## Work item:
Every line below must be reproduced exactly. Copy them all.

## Supplied information:
-- Opening Marker --

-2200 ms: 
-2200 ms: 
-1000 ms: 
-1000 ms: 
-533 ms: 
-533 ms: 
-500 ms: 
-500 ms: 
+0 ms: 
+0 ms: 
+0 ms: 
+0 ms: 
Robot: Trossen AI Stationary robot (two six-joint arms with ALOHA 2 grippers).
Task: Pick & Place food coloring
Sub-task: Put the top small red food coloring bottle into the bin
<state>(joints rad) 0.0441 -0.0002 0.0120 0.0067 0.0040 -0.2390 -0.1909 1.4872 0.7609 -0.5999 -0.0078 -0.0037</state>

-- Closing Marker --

## Answer space:
-2200 ms: 
-2200 ms: 
-1000 ms: 
-1000 ms: 
-533 ms: 
-533 ms: 
-500 ms: 
-500 ms: 
+0 ms: 
+0 ms: 
+0 ms: 
+0 ms: 
Robot: Trossen AI Stationary robot (two six-joint arms with ALOHA 2 grippers).
Task: Pick & Place food coloring
Sub-task: Put the top small red food coloring bottle into the bin
<state>(joints rad) 0.0441 -0.0002 0.0120 0.0067 0.0040 -0.2390 -0.1909 1.4872 0.7609 -0.5999 -0.0078 -0.0037</state>

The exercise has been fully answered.